沈無心在陶明康的治療下,整個人氣色好了許多,又重新換上了妖魅的紫色衣袍,只可惜前些日子病的太厲害,瘦了不少,如今再穿上從前的袍子,倒顯得有些肥大。
沈無心:“笑你跟個沒見過世面的小老太太似的,看見什麼都要瞧一瞧,你是白痴嗎?”
楚歌收回之前說的嘴巴不賤的想法,回嘴道:“你才白痴呢!”
難為陶明康一大把年紀,身後跟著兩個年輕人……還是兩個男子一路上打情罵俏,滄海本就禁止情愛一事,他倆的行為顯然招惹了不少弟子們八卦的目光,陶明康老臉掛不住,故意咳嗽了兩聲。楚歌臉一紅,忙松開抓住沈無心衣袖的手,不料沈無心不依不饒,直接捉住他的手握住了。
沈無心笑道:“門主,嗓子不好該喝些花茶潤喉。”
楚歌算是徹底敗給了沈無心的不要臉精神,居然還敢公然挑釁權威。估計陶明康內心悔得腸子都青了,到底為什麼要把這兩個人帶進島啊!
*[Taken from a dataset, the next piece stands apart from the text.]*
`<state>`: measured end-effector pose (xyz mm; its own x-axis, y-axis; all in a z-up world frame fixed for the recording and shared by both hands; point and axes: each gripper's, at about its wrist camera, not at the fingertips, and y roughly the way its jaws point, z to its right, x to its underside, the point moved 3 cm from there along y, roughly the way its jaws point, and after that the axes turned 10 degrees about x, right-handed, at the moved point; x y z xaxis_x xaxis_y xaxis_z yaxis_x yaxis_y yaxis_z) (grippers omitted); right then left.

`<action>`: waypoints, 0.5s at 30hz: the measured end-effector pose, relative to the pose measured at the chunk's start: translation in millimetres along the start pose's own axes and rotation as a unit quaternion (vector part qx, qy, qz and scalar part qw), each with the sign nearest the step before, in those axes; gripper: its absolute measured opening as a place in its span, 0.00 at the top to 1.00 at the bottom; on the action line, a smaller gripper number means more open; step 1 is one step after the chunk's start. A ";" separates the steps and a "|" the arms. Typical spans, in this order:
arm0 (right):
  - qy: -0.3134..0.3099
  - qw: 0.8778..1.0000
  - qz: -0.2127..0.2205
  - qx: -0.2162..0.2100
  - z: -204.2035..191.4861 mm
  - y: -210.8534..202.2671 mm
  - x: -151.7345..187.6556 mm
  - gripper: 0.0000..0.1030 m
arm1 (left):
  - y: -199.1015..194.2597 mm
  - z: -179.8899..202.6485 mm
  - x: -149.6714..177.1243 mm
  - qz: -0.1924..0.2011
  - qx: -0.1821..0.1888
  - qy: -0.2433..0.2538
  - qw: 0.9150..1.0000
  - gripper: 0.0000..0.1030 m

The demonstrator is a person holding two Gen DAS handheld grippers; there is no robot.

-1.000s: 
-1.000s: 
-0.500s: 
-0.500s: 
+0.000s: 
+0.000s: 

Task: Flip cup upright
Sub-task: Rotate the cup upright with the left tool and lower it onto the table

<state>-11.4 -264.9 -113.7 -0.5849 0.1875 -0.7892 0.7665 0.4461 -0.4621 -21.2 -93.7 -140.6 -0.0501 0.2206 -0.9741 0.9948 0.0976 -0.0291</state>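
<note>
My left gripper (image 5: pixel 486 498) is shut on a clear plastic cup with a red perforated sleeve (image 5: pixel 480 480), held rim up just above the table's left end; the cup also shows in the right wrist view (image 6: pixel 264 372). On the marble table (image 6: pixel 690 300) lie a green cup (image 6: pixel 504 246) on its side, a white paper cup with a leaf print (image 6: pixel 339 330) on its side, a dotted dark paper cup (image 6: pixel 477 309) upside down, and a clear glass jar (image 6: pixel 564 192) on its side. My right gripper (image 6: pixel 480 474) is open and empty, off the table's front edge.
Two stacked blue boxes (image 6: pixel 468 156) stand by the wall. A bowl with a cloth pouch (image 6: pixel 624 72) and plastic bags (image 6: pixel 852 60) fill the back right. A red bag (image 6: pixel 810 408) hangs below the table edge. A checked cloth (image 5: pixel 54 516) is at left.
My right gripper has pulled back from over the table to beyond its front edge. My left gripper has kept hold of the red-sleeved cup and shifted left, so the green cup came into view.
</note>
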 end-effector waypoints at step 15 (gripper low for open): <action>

島內曲徑通幽,栽滿了翠竹,竹內隱約屋影幢幢,有亭臺樓閣立於其內,頗為雅緻。
島內弟子們見是門主前來,紛紛躬身相迎。
楚歌岔開話題:“門主,如今我們進了島,外面朝廷的人定不會善罷甘休,在此地可安全?”
陶明康道:“縱然他們天大的本事,也進不了這島上來。島外設了遮目屏障,若非我門派中人,其餘人來此,均看不見此島。”
這不就是傳說中的隱身術嘛!
楚歌還欲發問,卻被沈無心一把攔住。
方才還眉目含笑的沈無心停下腳步,此刻卻正色起來:“陶門主,喝茶休憩就且不必了。既然已經入了島,不如直接帶我們去找滄南。”
陶明康聞言,腳下一頓,卻沒有回過身來:“你可想好了?她畢竟是你的生母,如今二十餘載未見……”
“帶路吧。”不等他說完,沈無心便打斷了他。
楚歌也搞不清楚沈無心的心思,他這人喜怒哀樂極少放在臉上,之前過問他時,他還說如若生母活著定會手刃之,如今卻又有些迫不及待要見到她的樣子。
陶明康不再規勸,揮退了跟隨的眾弟子,帶領他們二人來到了傳說中關押滄南的地方——窮雲洞。
窮雲洞並不大,地處偏僻,且只關押了滄南一人。除了每日前來為她送飯的弟子,其餘人幾乎不來此處。何況二十載春秋交替,島上服役的弟子來了又走,到了此時,已經很少有人知道無涯洞內究竟關押著什麼人,是犯了何錯才會終身□□於此。
還未至洞口,楚歌已被眼前的荒涼所震驚。洞外只有黃沙枯木,連半點生氣都見不得,更不敢想洞內是何景象,何況要在此數十年如一日的生活,與死了又有什麼區別?
沈無心面無表情,靜靜地跟在陶明康身後。
陶明康拿出一塊六角翠石,合在了洞外的門縫缺口處,洞門吱呀一聲開啟,一股寒風從洞內吹出,教人不由自主地打了個寒噤。
沒想到,原來洞內竟如此寒冷。
洞中人明顯感覺到來人的氣息不似往日弟子,輕喚了一聲:“是誰?”
那聲音如呢喃軟語,溫柔似水,在洞中伴隨著回聲,悠遠空靈。